Your assignment →
Scan the records and identify every line in which the string "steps" occurs, then return those lines.

-------- The data

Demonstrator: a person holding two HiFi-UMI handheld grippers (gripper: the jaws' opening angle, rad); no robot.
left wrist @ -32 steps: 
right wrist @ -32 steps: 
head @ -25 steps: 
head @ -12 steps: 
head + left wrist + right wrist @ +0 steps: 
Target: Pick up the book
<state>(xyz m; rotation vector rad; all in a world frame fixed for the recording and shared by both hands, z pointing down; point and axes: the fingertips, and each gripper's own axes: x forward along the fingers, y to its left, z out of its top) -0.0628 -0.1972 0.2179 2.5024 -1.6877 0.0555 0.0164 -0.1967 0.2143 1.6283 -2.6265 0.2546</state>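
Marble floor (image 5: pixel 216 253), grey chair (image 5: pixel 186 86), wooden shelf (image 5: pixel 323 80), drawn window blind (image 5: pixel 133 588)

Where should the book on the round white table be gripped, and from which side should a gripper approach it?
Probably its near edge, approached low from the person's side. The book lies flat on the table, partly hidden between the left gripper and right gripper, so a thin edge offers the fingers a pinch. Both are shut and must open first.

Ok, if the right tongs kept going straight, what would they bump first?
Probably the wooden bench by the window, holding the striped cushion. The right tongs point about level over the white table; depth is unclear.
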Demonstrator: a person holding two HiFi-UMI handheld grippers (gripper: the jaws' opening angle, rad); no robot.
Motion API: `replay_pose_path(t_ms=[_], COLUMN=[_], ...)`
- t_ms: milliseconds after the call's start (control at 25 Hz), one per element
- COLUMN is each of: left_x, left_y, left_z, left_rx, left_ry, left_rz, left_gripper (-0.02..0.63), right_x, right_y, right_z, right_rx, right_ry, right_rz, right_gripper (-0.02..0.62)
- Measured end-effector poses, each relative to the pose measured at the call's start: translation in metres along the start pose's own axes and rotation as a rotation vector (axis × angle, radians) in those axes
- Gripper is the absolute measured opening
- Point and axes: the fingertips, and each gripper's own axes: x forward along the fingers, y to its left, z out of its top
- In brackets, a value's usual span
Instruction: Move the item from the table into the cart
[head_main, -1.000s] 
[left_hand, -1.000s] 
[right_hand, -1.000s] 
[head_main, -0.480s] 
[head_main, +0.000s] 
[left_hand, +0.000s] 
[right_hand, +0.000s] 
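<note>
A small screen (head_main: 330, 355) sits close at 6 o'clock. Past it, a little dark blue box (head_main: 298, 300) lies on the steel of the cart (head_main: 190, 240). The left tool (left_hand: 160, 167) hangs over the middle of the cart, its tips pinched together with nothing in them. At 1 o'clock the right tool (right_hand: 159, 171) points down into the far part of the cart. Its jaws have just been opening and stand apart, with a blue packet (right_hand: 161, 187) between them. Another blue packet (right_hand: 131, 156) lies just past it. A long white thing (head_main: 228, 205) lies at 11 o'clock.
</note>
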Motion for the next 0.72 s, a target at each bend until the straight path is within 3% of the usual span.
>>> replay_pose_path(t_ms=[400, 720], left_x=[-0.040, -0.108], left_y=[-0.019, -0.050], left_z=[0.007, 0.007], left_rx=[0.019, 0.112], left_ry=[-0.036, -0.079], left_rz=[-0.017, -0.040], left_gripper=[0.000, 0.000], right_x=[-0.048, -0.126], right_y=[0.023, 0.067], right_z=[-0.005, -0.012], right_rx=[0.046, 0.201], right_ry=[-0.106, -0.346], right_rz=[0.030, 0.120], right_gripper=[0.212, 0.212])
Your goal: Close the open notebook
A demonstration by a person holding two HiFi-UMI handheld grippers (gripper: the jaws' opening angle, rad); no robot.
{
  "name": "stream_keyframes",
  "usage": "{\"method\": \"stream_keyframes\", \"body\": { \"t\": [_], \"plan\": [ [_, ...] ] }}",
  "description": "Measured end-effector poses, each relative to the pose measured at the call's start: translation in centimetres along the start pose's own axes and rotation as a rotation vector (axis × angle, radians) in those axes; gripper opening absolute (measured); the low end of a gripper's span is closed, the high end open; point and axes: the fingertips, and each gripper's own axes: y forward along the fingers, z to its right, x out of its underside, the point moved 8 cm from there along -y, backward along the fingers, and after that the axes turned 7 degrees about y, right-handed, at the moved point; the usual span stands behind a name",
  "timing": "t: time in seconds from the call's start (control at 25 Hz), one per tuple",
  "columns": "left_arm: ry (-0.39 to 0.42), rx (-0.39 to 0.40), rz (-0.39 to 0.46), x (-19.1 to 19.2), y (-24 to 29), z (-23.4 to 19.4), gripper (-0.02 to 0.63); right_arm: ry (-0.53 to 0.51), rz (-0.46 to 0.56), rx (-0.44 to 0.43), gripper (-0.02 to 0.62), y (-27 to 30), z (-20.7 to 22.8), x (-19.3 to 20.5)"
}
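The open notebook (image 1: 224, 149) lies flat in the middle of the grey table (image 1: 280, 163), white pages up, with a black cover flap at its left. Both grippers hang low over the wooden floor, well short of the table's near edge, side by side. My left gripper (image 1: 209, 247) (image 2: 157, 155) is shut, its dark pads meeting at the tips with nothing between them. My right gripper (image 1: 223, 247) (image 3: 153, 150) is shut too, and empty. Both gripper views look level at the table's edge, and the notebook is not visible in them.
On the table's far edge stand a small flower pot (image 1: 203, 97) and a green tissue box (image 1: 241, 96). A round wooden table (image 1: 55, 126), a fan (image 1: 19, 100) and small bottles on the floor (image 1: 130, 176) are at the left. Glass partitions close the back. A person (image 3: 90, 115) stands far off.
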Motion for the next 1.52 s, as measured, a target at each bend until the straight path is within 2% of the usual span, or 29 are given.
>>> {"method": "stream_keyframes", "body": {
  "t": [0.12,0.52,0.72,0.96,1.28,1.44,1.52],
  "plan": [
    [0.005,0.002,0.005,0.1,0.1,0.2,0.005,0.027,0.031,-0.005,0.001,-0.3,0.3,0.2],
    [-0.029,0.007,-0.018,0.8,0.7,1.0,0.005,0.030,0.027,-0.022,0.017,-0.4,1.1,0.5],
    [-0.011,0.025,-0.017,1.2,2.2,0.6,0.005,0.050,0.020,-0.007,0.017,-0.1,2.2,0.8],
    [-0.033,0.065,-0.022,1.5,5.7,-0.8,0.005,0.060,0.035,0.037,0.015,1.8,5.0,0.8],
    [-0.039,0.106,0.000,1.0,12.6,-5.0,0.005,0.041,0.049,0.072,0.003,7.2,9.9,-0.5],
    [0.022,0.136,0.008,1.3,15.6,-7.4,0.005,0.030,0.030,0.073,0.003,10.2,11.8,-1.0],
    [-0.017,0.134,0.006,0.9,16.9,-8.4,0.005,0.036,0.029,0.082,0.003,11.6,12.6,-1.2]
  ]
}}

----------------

Written answer →
left wrist @ -32 steps: 
right wrist @ -32 steps: 
head @ -25 steps: 
head @ -12 steps: 
head + left wrist + right wrist @ +0 steps: 

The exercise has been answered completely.